*What is being asked*
Which lines below contain the word "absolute"? Copy each one.

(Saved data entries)
<<<<

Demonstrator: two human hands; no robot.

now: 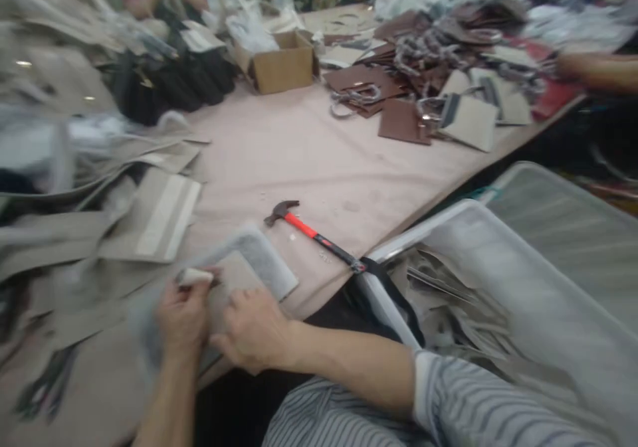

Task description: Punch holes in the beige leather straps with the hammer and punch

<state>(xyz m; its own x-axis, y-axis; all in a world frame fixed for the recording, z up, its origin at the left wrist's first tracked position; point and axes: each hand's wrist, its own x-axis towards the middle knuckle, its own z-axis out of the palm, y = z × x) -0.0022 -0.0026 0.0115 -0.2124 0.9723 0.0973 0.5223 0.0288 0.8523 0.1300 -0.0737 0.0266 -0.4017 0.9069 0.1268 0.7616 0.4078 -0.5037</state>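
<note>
My left hand [184, 317] is closed, with a small whitish piece [195, 276] with dark ends pinched at its fingertips; blur hides what kind of piece it is. Just to its right, my right hand [256, 331] has its fingers curled on a flat beige panel [242, 271], gripping its near part. Under the panel lies a pale, translucent board [282, 275] at the table's near edge. A claw hammer [314, 236] with a red and black handle rests beyond my right hand, its head pointing away to the left.
Beige bag parts [149, 214] pile up on the left, with blurred dark tools [47, 384] below them. A white plastic bin [528, 268] holding beige pieces stands at right. Farther back are a cardboard box [284, 65], brown bags [403, 121] and co-workers' arms [598, 72].
</note>
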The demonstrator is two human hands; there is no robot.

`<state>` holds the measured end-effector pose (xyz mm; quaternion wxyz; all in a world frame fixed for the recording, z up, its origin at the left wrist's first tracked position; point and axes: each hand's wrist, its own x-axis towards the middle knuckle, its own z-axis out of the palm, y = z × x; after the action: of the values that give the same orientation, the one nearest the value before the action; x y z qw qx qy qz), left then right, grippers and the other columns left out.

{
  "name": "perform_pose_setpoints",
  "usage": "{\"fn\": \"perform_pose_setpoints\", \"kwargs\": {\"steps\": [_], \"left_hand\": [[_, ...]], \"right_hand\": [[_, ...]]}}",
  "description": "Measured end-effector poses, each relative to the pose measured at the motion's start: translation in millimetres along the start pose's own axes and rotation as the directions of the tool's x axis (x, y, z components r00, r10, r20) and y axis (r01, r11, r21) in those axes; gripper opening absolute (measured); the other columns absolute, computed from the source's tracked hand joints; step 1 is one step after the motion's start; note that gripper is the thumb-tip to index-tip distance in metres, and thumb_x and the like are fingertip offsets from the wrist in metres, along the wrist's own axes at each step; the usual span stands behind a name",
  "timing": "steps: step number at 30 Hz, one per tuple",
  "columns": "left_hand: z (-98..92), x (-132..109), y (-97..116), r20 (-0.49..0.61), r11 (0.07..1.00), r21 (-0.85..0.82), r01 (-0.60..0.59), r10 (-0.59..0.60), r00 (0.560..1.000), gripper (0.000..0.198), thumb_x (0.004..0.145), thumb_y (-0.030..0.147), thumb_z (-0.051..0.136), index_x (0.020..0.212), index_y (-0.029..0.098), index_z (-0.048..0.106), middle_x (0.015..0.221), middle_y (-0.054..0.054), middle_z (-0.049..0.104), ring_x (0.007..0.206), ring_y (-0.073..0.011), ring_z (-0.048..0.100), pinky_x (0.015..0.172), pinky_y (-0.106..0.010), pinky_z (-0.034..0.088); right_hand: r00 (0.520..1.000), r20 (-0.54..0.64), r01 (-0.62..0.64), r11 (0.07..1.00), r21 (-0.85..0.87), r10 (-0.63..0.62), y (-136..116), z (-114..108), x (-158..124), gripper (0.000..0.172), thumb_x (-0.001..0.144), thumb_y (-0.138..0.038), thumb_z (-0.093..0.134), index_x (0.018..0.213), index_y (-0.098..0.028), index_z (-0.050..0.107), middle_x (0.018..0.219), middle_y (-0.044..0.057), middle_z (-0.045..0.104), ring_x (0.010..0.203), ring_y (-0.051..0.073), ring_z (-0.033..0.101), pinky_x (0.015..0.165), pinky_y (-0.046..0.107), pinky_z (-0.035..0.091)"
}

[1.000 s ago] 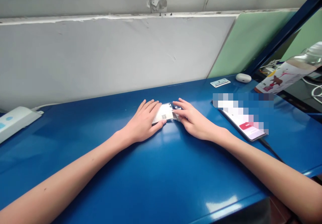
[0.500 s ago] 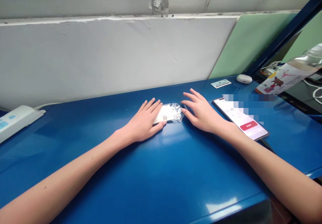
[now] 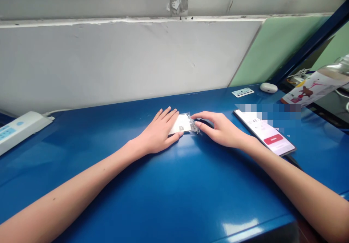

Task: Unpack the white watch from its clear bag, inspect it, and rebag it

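A small white packet in clear plastic [image 3: 183,124], with a printed code on it, lies flat on the blue table [image 3: 174,192]. My left hand [image 3: 159,132] rests on the packet's left part, fingers stretched flat, thumb at its near edge. My right hand [image 3: 221,129] is just to the right, fingers curved toward the crinkled plastic end of the packet, fingertips touching it. Nothing is lifted off the table.
A phone [image 3: 265,132] with a lit screen and a red button lies to the right, a cable at its near end. A white card [image 3: 242,92] and a white earbud case [image 3: 268,87] sit at the back right. A white power strip [image 3: 16,129] lies far left. A bottle [image 3: 313,84] lies beyond the table's right edge.
My right hand lifted off the packet and spread half a second ago, then came back down, its fingertips again at the plastic end. My left hand stayed on the packet.
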<state>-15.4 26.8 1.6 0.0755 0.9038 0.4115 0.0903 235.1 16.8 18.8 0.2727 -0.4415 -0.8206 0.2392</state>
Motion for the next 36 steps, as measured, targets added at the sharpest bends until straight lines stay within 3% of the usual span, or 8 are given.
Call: {"fn": "perform_pose_setpoints", "kwargs": {"steps": [4, 13, 21, 36], "left_hand": [[0.3, 0, 1, 0.014, 1.0, 0.022, 0.005, -0.005, 1.0, 0.075, 0.099, 0.056, 0.034, 0.153, 0.004, 0.03, 0.161, -0.021, 0.028, 0.152, -0.0343, 0.016, 0.123, -0.052, 0.015], [1.0, 0, -1, 0.006, 1.0, 0.009, 0.0, 0.0, 1.0, 0.073, 0.099, 0.057, 0.036, 0.153, 0.008, 0.03, 0.161, -0.02, 0.028, 0.152, -0.0336, 0.018, 0.123, -0.05, 0.017], [1.6, -1, -2, 0.027, 1.0, 0.012, 0.015, -0.016, 1.0, 0.079, 0.099, 0.059, 0.032, 0.152, 0.001, 0.029, 0.161, -0.024, 0.025, 0.152, -0.0341, 0.018, 0.123, -0.048, 0.019], [2.3, 0, -3, 0.01, 1.0, -0.002, 0.0, 0.0, 1.0, 0.075, 0.099, 0.059, 0.034, 0.15, 0.005, 0.034, 0.158, -0.024, 0.032, 0.15, -0.0354, 0.024, 0.12, -0.052, 0.025]], "right_hand": [[0.994, 0.021, 0.111, 0.989, -0.102, -0.109, -2, 6, -3, 0.033, 0.094, -0.028, 0.055, 0.124, -0.017, 0.066, 0.128, 0.013, 0.07, 0.118, 0.029, 0.064, 0.101, 0.044, 0.051], [0.991, 0.021, 0.136, 0.987, -0.09, -0.135, 2, 8, -2, 0.035, 0.095, -0.026, 0.055, 0.128, -0.019, 0.065, 0.132, 0.012, 0.068, 0.125, 0.028, 0.06, 0.106, 0.044, 0.049], [0.986, -0.049, 0.148, 0.97, -0.191, -0.16, 10, 12, -1, 0.032, 0.093, -0.033, 0.061, 0.116, -0.014, 0.072, 0.121, 0.014, 0.073, 0.124, 0.031, 0.06, 0.105, 0.049, 0.049], [0.964, -0.003, 0.253, 0.927, -0.277, -0.265, 13, 16, -3, 0.036, 0.099, -0.026, 0.048, 0.126, -0.01, 0.067, 0.132, 0.019, 0.063, 0.125, 0.031, 0.057, 0.107, 0.049, 0.048]]}}
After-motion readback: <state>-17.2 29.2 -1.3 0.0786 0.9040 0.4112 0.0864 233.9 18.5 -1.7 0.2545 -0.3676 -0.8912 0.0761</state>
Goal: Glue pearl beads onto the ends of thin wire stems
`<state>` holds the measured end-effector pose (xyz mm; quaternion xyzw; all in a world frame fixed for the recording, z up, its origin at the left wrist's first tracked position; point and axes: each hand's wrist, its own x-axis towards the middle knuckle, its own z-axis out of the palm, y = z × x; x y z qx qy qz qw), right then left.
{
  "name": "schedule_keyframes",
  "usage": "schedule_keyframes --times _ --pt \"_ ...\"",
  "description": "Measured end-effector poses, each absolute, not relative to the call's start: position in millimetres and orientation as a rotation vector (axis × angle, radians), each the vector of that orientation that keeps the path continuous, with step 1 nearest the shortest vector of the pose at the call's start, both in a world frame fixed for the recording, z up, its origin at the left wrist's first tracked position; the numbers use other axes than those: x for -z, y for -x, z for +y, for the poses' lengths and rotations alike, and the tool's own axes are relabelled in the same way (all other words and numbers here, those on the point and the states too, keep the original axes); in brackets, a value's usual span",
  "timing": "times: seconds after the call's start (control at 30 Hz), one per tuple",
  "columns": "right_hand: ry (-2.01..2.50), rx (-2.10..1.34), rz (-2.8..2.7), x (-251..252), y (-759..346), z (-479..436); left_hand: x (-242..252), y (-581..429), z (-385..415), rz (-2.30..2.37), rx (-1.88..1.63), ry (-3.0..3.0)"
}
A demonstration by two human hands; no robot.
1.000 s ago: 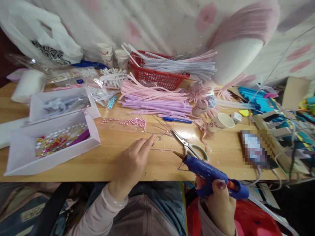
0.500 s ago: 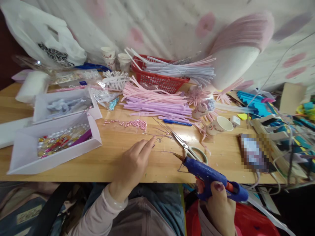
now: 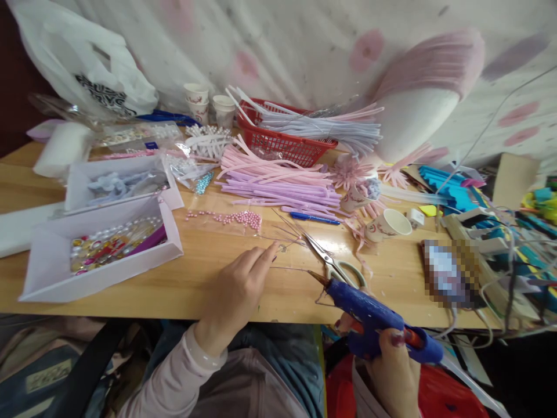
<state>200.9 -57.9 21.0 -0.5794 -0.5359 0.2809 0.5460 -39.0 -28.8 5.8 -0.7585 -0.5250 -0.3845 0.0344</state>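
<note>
My right hand (image 3: 394, 360) is wrapped around a blue glue gun (image 3: 369, 313), its nozzle pointing left over the table. A thin purplish wire (image 3: 289, 268) runs between the nozzle tip and the fingers of my left hand (image 3: 239, 284). That left hand is closed on the wire's other end, palm down, its fingertips partly hidden. Just beyond the nozzle lie scissors (image 3: 333, 261) with pale handles, partly behind the gun. Several more thin wires (image 3: 285, 223) are spread near the scissor blades. Pink beads (image 3: 243, 219) lie on a clear bag left of them.
Pink and purple pipe cleaners (image 3: 278, 188) lie before a red basket (image 3: 287, 145). White boxes (image 3: 108, 255) of beads and ribbon stand left. A paper cup (image 3: 389, 225), a blue pen (image 3: 315, 218) and a phone-like object (image 3: 450, 273) are right, beside a cable-covered power strip (image 3: 491, 261).
The view has shifted slightly, so the table's things appear a little further right. Both hands keep nearly the same pose, the glue gun still held with its nozzle by the wire.
</note>
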Motion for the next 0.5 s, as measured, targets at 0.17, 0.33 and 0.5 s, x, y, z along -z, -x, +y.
schedule_keyframes --times 0.17,0.33,0.5 --pt "1.330 -0.746 -1.207 -21.6 -197.1 -60.7 -3.2 39.9 -29.0 -1.616 1.183 2.326" --pt "1.328 -0.792 -1.149 -23.3 -192.3 -64.7 -5.5 39.7 -28.3 -1.616 1.189 2.320" --pt "1.334 -0.821 -1.150 -23.4 -197.1 -67.6 -7.4 40.0 -29.0 -1.622 1.202 2.303"
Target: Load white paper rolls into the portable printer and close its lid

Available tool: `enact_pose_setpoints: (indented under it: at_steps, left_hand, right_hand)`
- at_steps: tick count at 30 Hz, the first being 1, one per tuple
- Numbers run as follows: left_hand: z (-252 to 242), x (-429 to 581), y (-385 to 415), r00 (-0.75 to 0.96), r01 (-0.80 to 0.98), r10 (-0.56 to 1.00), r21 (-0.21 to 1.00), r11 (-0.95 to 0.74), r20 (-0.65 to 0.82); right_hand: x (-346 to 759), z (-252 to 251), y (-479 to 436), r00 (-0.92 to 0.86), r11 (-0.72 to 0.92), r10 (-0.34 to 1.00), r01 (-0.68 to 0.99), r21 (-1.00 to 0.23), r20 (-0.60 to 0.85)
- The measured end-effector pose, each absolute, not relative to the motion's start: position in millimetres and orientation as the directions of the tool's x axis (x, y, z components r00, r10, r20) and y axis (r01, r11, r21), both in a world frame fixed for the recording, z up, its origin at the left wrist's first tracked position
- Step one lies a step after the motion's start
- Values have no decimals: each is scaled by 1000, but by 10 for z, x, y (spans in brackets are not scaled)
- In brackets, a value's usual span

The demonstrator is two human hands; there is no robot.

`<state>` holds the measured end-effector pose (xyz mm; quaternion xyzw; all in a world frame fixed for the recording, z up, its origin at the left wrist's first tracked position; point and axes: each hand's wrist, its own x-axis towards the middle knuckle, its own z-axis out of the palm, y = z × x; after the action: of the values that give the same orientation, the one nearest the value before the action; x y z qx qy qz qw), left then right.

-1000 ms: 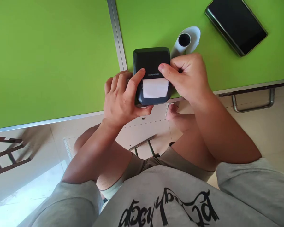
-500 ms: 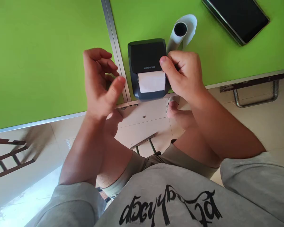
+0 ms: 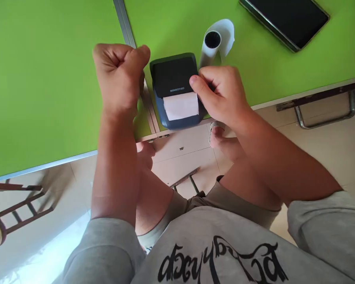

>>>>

*Response below*
  "description": "Measured end-effector poses, each relative to the pose measured at the motion's start: translation in millimetres along the start pose's own axes and rotation as the directions of the tool's x axis (x, y, z components r00, r10, r20) and y axis (r01, r11, r21) in those axes; gripper opening absolute (measured); the other columns absolute, computed from the source's tracked hand joints; step 1 is one step after the motion's start; note that gripper is the thumb-tip to index-tip distance in metres, and thumb_x and the like are fingertip offsets from the wrist in metres, along the wrist's own axes at each step; the usual span stands behind a name",
  "description": "Measured end-effector poses, each absolute, not relative to the call's start: position in millimetres and orientation as a rotation vector (axis × angle, radians), each the vector of that orientation that keeps the path continuous, with step 1 nearest the shortest vector of the pose at the call's start, both in a world frame fixed for the recording, z up, its origin at the left wrist's first tracked position; the numbers use other axes than those: x for -z, y for -x, z for +y, for the poses' lengths and rotations alike, and the tool's own axes are relabelled in the same way (all other words and numbers here, those on the point and the states too, keep the original axes); in brackets, a value's usual span",
- The measured end-effector pose, each absolute, not relative to the motion's start: position in millimetres and orientation as the directions of the tool's x axis (x, y, z components r00, r10, r20) and y axis (r01, r11, r21), both in a world frame fixed for the recording, z up, its origin at the left wrist's first tracked position

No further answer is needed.